Despite the dissent’s shaky criticism of the “why” component of the trial judge’s reasons, Binnie J. did raise valid criticisms about the majority’s assessment of Lamont M.J.’s reasons. The latter overemphasized Szczerbaniwicz’s admission of anger in determining that he used excessive force. Of particular significance is Lamont M.J.’s statement that “…as a result of his angry state of mind, Lieutenant-Colonel Szczerbaniwicz lost his self-control for a short period of time, during which he physically manhandled his spouse, causing her to fall and suffer the bruising injury I have described.” Binnie J. correctly criticized his colleague for pejoratively describing Szczerbaniwicz as having “manhandled” his wife, and placing too much weight on his anger, in order to find that excessive force was used in warding off his wife. It is possible that an accused could be angry, and yet still have achieved the legal standard of a proportionate amount of force vis-a-vis possible injury or harm to personal property. Szczerbaniwicz did have the right to reasonable force to protect his personal property. The issue at hand is whether he was acting outside this right by using an excessive amount of force. If a push could never be justified, as implicit in the use of the word “manhandled”, then such a categorical approach should have been stated in Lamont M.J.’s decision. Along the same vein, Lamont M.J. should have stated in his reasons whether the wife’s injuries were themselves sufficient evidence of Szczerbaniwicz’s excessive force if he believed that such was the case. Binnie J. persuasively argued that the latter two propositions should have been included in the trial decision so that they could be tested by an appellant court. Recall that one of the functions of reasons is to permit effective appellant review. Lamont M.J.’s reasons incorporate these questionable propositions without stating them in the decision, and yet the SCC majority still found that his reasons were adequate.

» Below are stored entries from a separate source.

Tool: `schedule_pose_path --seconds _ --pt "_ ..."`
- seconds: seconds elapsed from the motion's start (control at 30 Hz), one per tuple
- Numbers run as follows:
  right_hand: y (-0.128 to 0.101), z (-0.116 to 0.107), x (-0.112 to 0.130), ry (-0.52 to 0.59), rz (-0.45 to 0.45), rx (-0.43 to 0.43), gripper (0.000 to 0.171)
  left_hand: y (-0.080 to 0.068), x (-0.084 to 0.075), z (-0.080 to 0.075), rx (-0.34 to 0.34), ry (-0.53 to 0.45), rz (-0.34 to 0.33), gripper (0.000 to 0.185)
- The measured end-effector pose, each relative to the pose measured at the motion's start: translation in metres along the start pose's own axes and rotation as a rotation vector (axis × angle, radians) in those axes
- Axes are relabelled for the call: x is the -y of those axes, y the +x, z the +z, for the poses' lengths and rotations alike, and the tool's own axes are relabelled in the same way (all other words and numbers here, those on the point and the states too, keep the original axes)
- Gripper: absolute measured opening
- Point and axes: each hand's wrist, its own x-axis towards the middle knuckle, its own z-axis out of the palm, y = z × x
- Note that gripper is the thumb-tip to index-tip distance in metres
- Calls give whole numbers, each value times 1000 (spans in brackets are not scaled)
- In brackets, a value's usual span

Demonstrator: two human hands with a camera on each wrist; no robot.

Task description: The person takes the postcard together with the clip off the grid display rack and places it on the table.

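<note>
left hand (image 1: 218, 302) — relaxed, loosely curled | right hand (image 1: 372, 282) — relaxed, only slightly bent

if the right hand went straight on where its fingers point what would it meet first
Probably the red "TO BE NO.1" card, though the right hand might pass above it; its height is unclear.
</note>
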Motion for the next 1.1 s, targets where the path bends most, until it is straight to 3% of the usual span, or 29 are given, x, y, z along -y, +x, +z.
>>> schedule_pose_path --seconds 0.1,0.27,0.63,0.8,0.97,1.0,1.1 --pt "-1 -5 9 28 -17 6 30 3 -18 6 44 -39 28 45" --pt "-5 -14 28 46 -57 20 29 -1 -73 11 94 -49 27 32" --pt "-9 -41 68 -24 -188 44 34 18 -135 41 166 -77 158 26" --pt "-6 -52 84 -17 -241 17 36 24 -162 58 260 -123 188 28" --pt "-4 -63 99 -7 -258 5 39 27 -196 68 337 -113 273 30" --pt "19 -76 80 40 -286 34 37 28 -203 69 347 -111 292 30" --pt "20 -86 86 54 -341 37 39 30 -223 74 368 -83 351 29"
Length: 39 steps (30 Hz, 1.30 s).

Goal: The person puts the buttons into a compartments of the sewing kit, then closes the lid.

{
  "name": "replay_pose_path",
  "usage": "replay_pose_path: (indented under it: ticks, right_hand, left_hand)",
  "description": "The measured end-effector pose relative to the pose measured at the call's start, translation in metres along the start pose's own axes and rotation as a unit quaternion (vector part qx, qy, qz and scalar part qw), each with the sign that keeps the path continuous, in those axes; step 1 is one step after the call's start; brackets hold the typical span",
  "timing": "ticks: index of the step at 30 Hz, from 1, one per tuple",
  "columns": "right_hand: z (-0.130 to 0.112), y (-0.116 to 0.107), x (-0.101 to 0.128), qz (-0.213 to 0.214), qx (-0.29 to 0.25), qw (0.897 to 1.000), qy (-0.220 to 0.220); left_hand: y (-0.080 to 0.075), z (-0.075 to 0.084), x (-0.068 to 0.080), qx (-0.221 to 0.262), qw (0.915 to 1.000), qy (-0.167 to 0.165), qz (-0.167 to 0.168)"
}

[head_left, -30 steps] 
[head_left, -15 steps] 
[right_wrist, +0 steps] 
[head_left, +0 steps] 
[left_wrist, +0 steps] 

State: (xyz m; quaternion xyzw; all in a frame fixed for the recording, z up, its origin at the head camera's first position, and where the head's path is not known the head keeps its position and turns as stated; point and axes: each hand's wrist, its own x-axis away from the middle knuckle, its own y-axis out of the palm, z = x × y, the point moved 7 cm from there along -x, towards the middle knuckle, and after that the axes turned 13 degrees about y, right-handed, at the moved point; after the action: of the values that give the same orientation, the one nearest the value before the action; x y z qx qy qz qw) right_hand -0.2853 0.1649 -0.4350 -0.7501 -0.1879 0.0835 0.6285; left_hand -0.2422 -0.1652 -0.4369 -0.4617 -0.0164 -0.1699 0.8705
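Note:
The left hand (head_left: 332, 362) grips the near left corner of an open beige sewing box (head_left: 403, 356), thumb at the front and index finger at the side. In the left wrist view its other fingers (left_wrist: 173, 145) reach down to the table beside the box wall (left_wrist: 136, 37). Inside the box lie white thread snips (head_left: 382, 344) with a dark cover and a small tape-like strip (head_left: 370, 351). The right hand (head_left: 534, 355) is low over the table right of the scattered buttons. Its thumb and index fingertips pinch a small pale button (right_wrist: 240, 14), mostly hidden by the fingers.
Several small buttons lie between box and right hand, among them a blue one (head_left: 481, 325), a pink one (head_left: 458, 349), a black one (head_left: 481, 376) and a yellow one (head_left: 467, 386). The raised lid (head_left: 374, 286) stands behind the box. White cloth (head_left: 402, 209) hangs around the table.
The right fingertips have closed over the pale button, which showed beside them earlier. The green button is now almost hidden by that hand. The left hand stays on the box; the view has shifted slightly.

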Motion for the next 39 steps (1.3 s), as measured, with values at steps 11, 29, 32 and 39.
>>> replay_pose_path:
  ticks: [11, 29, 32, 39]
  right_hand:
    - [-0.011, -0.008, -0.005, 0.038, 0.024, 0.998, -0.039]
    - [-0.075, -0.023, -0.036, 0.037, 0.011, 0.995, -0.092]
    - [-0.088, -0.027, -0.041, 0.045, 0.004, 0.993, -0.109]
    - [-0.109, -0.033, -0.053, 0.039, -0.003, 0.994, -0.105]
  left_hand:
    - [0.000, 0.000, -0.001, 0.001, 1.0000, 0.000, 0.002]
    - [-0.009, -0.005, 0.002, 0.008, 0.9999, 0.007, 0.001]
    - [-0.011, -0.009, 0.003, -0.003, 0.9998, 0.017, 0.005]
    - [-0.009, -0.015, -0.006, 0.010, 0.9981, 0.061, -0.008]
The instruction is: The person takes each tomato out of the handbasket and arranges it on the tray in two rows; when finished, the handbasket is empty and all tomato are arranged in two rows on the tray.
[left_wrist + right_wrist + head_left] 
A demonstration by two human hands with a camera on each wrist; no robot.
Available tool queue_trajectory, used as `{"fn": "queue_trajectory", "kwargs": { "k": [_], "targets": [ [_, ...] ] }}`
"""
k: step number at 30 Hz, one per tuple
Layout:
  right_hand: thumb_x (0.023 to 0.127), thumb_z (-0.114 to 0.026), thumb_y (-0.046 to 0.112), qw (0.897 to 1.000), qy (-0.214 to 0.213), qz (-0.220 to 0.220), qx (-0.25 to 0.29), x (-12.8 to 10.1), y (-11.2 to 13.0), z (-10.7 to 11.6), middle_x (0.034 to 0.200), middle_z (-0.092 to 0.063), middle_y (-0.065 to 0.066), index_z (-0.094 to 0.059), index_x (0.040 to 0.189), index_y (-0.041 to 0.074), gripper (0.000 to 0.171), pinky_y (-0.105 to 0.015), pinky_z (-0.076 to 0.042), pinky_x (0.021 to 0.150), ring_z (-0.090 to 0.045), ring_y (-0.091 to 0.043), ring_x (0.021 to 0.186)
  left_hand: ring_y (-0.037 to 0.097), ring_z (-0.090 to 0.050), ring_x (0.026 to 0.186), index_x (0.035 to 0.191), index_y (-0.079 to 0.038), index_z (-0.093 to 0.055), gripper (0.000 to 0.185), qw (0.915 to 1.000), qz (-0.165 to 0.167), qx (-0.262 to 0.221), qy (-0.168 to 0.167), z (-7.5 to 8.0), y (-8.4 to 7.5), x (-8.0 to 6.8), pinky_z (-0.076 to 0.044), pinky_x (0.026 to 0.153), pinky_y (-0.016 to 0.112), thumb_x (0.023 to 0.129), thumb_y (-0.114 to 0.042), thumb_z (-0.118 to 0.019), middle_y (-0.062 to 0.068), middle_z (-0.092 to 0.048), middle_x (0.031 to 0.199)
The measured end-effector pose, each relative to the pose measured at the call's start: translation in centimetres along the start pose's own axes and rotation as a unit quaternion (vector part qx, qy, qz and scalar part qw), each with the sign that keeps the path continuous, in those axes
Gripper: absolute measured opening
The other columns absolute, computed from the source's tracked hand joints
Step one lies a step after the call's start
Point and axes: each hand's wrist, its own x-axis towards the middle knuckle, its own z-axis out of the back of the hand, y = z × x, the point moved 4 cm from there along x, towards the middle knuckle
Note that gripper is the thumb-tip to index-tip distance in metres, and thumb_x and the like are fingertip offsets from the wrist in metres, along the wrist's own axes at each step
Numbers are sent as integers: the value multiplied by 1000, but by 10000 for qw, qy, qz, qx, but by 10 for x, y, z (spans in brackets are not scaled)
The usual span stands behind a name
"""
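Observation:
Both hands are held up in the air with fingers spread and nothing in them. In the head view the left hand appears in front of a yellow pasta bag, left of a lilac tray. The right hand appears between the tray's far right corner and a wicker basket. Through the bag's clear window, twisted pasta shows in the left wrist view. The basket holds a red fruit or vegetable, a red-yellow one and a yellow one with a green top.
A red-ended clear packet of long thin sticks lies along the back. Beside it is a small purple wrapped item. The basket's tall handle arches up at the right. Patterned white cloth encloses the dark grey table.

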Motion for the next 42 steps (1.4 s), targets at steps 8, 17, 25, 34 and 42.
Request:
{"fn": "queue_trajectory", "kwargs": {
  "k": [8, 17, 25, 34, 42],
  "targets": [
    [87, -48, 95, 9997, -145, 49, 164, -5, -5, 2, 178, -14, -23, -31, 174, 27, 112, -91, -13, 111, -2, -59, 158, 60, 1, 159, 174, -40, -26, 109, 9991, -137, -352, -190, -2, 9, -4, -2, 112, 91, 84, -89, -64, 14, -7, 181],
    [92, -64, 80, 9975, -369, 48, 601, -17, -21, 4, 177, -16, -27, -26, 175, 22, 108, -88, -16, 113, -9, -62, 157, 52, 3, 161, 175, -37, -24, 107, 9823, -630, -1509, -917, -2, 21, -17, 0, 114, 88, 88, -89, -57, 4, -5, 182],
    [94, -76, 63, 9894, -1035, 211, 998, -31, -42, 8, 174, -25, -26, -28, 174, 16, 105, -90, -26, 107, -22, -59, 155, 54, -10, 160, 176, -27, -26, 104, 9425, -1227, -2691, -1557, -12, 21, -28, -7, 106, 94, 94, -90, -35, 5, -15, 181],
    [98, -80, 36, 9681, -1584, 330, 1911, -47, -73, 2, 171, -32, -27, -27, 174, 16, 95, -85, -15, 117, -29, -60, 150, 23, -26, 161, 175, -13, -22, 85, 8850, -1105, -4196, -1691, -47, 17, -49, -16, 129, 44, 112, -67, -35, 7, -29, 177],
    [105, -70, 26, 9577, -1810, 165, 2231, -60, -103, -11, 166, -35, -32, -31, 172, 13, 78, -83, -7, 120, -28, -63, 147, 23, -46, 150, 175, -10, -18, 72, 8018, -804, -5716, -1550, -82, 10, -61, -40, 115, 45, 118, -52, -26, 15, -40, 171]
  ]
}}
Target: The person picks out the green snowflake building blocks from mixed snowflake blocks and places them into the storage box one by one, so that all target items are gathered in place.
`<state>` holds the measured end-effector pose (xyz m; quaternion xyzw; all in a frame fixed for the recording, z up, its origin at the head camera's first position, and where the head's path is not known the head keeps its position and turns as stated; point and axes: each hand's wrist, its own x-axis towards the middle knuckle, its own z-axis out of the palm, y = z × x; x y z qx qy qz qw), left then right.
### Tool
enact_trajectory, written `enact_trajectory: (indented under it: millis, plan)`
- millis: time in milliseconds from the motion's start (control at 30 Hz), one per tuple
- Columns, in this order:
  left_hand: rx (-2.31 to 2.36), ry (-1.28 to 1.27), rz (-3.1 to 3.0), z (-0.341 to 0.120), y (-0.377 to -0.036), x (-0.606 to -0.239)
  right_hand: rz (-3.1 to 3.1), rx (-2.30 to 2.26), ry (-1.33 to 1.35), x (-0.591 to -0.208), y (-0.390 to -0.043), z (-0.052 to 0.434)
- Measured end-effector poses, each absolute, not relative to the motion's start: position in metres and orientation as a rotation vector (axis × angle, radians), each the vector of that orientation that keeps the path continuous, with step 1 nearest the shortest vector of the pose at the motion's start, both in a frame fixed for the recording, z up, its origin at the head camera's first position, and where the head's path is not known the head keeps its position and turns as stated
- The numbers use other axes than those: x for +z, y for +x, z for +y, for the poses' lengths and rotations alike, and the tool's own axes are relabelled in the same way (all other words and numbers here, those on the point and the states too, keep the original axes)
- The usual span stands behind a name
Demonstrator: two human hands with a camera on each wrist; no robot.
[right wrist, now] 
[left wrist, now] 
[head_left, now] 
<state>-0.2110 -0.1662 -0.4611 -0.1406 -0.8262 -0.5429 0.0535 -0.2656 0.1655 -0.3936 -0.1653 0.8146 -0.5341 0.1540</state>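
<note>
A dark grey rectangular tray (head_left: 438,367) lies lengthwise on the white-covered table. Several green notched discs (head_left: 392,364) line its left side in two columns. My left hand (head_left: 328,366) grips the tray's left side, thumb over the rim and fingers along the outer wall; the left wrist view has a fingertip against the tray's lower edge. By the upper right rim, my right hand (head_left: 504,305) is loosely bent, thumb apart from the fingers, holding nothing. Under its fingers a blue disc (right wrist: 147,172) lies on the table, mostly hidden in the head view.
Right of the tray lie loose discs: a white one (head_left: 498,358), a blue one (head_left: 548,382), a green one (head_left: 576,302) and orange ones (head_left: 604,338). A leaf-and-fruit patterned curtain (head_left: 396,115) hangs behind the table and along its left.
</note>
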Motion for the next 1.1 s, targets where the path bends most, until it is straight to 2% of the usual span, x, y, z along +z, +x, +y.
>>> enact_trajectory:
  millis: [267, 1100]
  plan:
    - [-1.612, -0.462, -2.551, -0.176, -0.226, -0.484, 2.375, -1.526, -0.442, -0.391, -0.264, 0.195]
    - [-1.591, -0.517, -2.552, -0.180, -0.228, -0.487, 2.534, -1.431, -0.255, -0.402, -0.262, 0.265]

While the dissent incorrectly adopted a formalistic approach to the adequacy of the trial judge’s reasons, its criticisms regarding the omission of certain propositions does indicate that the reasons were inadequate. In comparison, the majority sided too quickly with morality and failed to objectively assess the adequacy of the reasons. Society’s abhorrence for spousal abuse influenced the majority to simplify the legal complexities of Szczerbaniwicz to a angry reaction by a husband. While that may have been the case, the trial judge was still required to give adequate reasons and not simply work backwards in order to fulfill the procedural requirements.